Seuil de rentabilité comparée entre une filière d’élimination classique et l’épandage par un appareil automoteur spécialisé
Ce seuil est défini par le graphique ci-dessus, auquel il y a lieu d’apporter les précisions suivantes.
[Figure : Coût d’une filière classique (en F/t MS)]Par filière classique d’élimination, il faut entendre toute chaîne de traitement qui permette d’éliminer les boues (mise en décharge, incinération, épandage liquide avec matériel classique, granulation, ...).
Pour que les coûts des procédés restent comparables, il faut que le montant indiqué en abscisse (voir le graphique) inclut toutes les dépenses engagées après épaississement jusqu’à élimination complète du produit (déshydratation mécanique, transport, décharge...).
Signalons enfin qu’on ne peut affirmer que l’épandage agricole liquide soit généralisable à l'ensemble du territoire.
Nombreux sont les cas où le choix d’une filière de compostage sera plus justifié si les besoins agricoles sont plus marqués pour ce type de produit... Idem dans le cas d’un produit solide plutôt que liquide.
Le nombre de paramètres liés à la filière de l'épandage est très important. Nous avons été obligés de fixer deux paramètres entre eux, qui sont la vitesse d’épandage, et la quantité à épandre.
Nous noterons bien évidemment que le nombre d’heures possible d’épandage par an n’est jamais identique d'un site à l’autre, et qu’il en est de même pour la cadence.
Le cas que nous exposons est un cas particulier ; et il reste à chaque exploitant à fixer lui-même ses paramètres en fonction des contraintes agricoles du site où il se trouve pour voir en première approche si cette filière vaut la peine d’être étudiée.
Méthodologie d’approche pour la mise en place de chantiers d'épandage
Quelles que soient la situation géographique et la taille d'une station d’épuration, il est indispensable de suivre la même méthode d’approche pour sélectionner les équipements les mieux adaptés et la nature de l’organisation qui peut être mise en place pour l’épandage des boues à usage agricole, et cela en examinant successivement :
— les bilans quantitatif et qualitatif des boues résiduaires produites, avec l’interprétation de leur valeur agronomique ;
— l’analyse des besoins agricoles et les contraintes d’exploitation dans le périmètre d’épandage potentiel (type de sol, et de cultures, mode de fumure, profil géomorphologique...) ;
— la comparaison technico-économique des équipements et la définition des besoins de stockage ;
— le choix de la filière d’épandage la mieux adaptée.

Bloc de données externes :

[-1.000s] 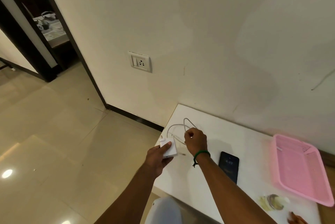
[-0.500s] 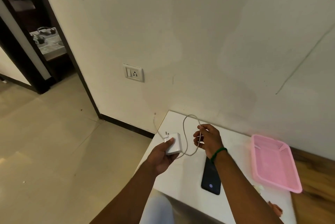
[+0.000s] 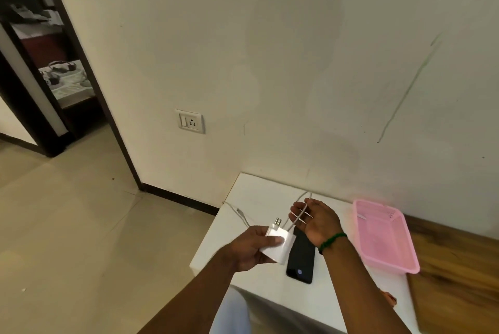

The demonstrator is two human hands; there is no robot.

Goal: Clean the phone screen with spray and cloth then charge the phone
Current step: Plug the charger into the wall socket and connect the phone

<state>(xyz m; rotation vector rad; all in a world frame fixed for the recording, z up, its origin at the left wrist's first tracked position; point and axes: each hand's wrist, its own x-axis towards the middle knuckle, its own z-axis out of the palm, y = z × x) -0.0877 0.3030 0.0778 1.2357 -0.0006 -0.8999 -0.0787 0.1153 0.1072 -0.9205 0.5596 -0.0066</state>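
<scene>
**Containers.** One pink plastic lattice basket (image 3: pixel 391 267), rectangular, lower right of frame, stands on the white rectangular table top (image 3: pixel 259 193). Inside we note only a small pale sliver near its upper-left corner; ID not possible.

**Task item.** Black slab phone (image 3: pixel 301 262) lies flat, screen up, on the table at lower centre, left of the basket. Its upper end is covered by the hands.

**Hands.** L hand (image 3: pixel 248 251) grasps a white square charger block (image 3: pixel 279 248), thumb across its top face, metal pins pointing up-frame. A thin white cable (image 3: pixel 299 214) runs from the block up across the R hand (image 3: pixel 318 219). That hand is palm up, fingers straight and unclenched, w/ the cable draped over them. We cannot tell whether the thumb pins it. Green thread band (image 3: pixel 332 239) on R wrist.

**Hidden / unclear.**
- Orange-brown object (image 3: pixel 388 298) at the table's lower-right edge is partly behind the R forearm, unidentified.
- A second stretch of cable lies by the table's left edge; its tip is too small to read.
- White wall socket w/ switch (image 3: pixel 190 121) sits centre left.
- Dark doorway shelves (image 3: pixel 62 77), upper left, hold blurred items.
</scene>
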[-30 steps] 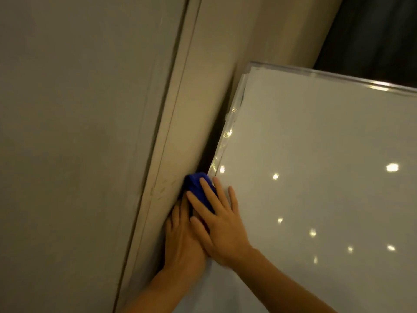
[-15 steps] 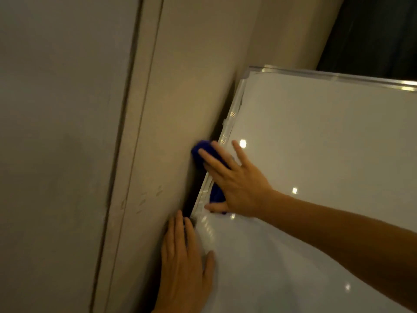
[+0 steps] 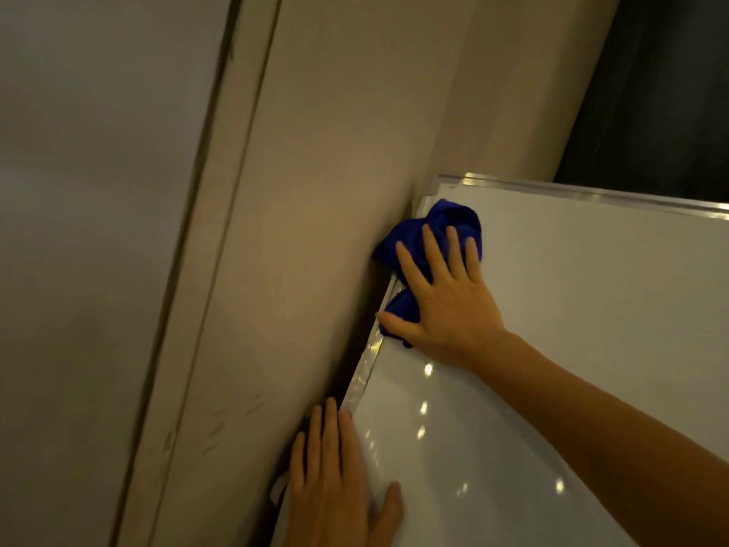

Aujourd’hui il apparaît de plus en plus que les collectivités comme les sociétés industrielles souhaitent traiter avec des entreprises qui prennent en charge la totalité des phases que nous avons décrites, depuis l’étude de périmètre jusqu’à l’exploitation des chantiers d’épandage, en considérant que cette activité est trop éloignée des prestations qu’elles sont habituellement amenées à gérer par leurs propres moyens.
Conclusion
Nous avons voulu donner ici les principaux paramètres économiques qui entrent dans le calcul d’une organisation d'épandage de boues.
Chacun d’entre nous pourra juger de la variabilité de ces paramètres, ne serait-ce qu’en fonction des seules contraintes agricoles.
Aucune règle générale ne peut malheureusement être dictée pour savoir instantanément si l’épandage est économiquement plus intéressant. Une étude systématique de chaque élément doit être faite pour juger de la faisabilité. Le tableau que nous avons présenté montre essentiellement vers quel type d’organisation il faut tendre suivant la distance du rayon d’épandage, le volume à épandre, et la période possible d’épandage dans l’année.
Il ressort de façon certaine que les gros chantiers d’épandage doivent être pris en charge par des entreprises spécialisées qui offrent une prestation complète aux producteurs de boues et lui garantissent de pouvoir assurer l'exploitation complète du chantier.
Il est vraisemblable que de telles activités vont être amenées à se développer de plus en plus pour décharger les stations d’épuration de ce problème, tant les métiers deviennent différents entre l'exploitation d'une station et la valorisation agricole des boues.